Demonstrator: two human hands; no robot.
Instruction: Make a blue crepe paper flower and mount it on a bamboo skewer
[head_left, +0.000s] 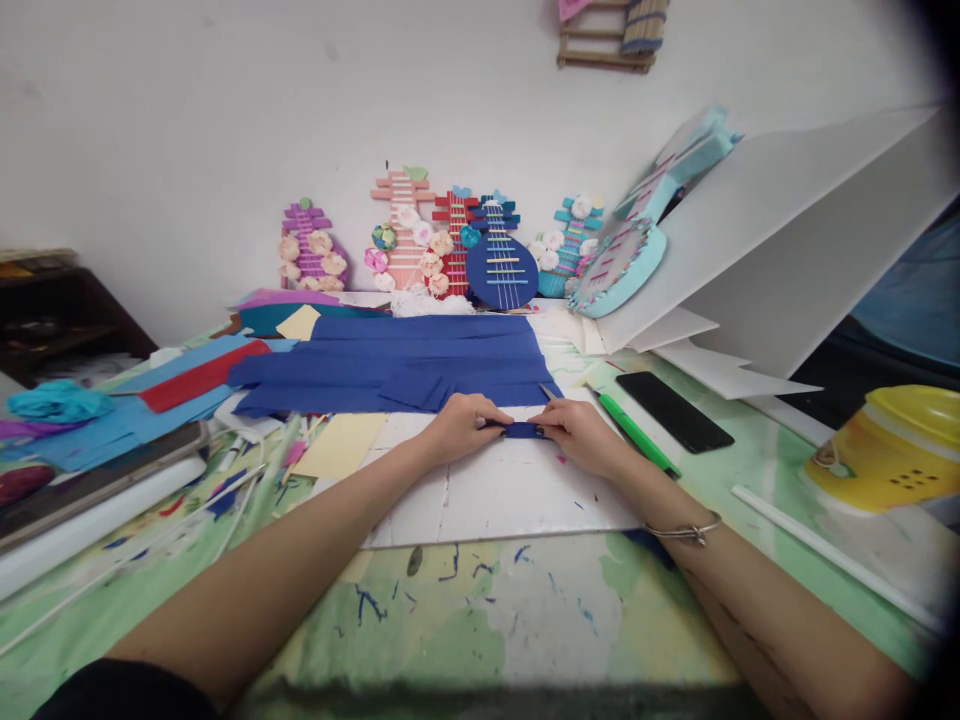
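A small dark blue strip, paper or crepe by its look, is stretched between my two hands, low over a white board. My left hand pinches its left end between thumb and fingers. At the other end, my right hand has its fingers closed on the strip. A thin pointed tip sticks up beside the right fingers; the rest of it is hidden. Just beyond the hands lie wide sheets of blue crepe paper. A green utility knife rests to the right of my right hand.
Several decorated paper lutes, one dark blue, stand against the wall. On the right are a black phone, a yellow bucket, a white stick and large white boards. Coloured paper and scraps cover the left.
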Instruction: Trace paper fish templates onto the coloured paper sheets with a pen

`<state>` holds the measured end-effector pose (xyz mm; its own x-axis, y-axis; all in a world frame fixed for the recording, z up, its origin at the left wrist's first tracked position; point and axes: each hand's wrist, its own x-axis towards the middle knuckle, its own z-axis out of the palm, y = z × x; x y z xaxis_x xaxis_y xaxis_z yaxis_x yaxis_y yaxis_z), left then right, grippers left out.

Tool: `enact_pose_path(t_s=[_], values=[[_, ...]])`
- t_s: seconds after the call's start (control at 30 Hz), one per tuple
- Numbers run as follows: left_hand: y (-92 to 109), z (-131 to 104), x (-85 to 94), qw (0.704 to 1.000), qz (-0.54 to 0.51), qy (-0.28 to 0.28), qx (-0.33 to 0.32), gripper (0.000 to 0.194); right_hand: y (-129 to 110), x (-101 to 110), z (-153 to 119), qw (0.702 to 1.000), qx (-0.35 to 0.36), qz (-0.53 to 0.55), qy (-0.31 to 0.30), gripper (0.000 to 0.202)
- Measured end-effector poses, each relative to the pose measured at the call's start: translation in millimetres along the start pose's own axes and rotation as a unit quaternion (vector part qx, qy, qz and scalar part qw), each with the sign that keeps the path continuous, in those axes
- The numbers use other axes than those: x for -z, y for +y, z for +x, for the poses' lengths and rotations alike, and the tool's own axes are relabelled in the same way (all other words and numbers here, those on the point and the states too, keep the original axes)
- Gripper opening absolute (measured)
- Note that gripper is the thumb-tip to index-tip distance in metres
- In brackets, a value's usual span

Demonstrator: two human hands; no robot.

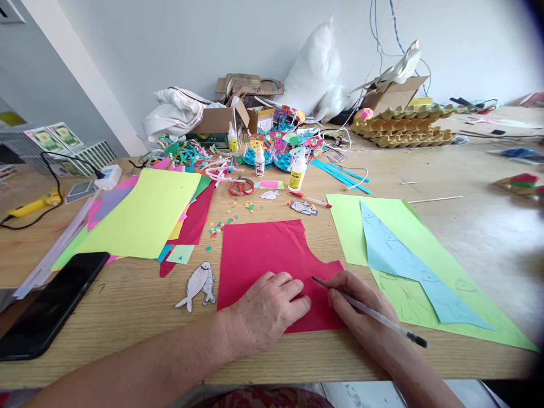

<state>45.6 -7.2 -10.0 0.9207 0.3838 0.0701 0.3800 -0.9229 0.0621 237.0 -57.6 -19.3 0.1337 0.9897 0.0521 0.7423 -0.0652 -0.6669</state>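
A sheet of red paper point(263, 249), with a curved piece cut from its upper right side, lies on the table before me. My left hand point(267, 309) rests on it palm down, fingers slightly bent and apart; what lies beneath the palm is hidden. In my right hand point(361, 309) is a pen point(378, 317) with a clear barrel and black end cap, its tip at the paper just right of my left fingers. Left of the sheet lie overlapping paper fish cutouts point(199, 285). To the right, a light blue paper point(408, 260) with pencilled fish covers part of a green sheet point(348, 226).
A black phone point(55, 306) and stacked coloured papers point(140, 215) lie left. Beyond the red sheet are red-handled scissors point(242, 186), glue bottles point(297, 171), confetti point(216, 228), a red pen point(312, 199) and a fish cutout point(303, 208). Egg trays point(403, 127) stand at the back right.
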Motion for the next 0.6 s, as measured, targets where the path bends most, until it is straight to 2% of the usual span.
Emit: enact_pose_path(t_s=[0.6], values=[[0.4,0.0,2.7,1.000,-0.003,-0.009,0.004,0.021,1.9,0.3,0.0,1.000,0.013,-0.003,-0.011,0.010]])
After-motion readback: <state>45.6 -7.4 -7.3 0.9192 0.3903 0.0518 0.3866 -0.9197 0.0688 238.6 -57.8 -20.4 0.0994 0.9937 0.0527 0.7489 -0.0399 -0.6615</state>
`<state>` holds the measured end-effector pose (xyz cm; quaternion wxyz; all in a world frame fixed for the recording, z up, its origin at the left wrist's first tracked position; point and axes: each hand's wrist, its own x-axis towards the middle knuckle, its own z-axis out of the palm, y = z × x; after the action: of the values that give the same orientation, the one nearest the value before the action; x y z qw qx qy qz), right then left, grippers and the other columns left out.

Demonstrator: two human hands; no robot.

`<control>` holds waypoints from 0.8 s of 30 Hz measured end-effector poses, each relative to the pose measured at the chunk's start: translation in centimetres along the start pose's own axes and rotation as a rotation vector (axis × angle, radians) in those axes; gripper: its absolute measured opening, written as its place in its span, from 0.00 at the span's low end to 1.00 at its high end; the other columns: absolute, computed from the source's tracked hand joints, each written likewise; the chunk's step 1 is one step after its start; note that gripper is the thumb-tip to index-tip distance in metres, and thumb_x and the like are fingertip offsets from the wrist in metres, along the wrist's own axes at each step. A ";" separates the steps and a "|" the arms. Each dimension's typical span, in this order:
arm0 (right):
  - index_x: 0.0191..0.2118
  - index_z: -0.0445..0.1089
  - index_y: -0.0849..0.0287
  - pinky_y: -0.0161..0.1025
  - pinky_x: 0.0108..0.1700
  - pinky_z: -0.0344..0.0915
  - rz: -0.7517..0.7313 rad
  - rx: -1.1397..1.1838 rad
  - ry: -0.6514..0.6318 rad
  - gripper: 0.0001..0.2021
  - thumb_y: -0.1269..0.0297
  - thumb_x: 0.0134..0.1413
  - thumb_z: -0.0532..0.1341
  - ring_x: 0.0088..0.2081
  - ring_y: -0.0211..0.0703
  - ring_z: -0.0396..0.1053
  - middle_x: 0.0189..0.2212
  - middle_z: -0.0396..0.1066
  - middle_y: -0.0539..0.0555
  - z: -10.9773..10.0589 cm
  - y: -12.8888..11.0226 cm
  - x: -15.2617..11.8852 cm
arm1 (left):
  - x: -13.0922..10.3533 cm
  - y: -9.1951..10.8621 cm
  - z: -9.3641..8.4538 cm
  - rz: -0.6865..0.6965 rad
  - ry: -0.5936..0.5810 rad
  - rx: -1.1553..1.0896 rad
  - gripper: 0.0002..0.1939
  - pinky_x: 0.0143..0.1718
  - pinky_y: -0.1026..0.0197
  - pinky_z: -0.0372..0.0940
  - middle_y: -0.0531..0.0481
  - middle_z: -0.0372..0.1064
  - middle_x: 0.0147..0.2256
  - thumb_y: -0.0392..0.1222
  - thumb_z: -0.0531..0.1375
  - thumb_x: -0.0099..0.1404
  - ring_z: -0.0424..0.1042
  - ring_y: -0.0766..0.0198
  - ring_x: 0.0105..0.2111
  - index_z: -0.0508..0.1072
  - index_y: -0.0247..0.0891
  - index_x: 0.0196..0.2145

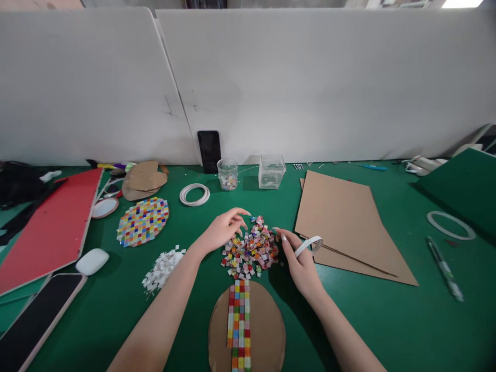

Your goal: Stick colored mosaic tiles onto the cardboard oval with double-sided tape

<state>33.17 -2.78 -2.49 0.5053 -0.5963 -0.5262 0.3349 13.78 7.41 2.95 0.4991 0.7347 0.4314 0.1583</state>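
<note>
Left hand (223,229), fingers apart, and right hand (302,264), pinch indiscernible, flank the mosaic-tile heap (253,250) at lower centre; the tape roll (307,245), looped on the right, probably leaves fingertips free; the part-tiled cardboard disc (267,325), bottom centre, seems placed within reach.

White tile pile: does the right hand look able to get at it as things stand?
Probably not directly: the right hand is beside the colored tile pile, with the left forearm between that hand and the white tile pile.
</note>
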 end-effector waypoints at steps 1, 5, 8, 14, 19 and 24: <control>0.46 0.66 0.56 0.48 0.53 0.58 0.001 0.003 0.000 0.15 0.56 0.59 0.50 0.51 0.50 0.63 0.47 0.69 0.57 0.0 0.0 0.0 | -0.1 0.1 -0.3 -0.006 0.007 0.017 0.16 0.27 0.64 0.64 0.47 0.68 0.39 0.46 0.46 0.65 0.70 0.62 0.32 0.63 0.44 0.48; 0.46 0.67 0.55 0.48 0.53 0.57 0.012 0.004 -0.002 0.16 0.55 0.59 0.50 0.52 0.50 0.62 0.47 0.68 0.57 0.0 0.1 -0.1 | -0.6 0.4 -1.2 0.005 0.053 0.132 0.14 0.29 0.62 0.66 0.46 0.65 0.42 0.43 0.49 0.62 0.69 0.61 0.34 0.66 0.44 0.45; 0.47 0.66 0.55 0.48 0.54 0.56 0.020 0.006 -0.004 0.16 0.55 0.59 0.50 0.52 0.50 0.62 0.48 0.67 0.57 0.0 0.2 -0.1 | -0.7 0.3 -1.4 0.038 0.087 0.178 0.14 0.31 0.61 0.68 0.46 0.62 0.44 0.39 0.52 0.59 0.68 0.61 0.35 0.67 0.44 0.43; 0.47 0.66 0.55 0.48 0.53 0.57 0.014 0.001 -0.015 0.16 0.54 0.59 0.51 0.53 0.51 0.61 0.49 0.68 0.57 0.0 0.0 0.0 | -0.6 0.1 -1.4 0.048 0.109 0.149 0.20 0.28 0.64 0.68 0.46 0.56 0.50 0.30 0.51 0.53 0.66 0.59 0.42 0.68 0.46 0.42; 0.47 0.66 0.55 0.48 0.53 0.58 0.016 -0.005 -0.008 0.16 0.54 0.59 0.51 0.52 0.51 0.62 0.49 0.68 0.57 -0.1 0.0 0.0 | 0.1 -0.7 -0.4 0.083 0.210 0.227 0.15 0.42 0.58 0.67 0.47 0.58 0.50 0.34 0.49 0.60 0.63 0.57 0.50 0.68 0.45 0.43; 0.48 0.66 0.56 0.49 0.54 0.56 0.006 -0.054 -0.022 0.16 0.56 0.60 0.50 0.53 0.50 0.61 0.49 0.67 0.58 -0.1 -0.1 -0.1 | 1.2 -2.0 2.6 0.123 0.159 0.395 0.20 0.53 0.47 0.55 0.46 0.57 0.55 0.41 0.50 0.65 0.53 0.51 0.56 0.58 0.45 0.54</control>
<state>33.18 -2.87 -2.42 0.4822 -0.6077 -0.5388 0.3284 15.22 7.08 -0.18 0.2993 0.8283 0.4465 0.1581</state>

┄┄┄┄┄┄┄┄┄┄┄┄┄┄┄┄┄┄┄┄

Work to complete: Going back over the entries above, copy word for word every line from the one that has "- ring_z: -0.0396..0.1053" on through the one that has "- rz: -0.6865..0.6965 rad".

Result of the task:
  - ring_z: -0.0396..0.1053
  - middle_x: 0.0189..0.2212
  - middle_z: -0.0396..0.1066
  - middle_y: -0.0539..0.0555
  - z: -10.9773..10.0589 cm
  - y: -12.8888..11.0226 cm
  - x: -15.2617..11.8852 cm
arm1 (left):
  - x: -13.0922..10.3533 cm
  - y: -9.1951..10.8621 cm
  - z: -9.3641..8.4538 cm
  - rz: -0.6865..0.6965 rad

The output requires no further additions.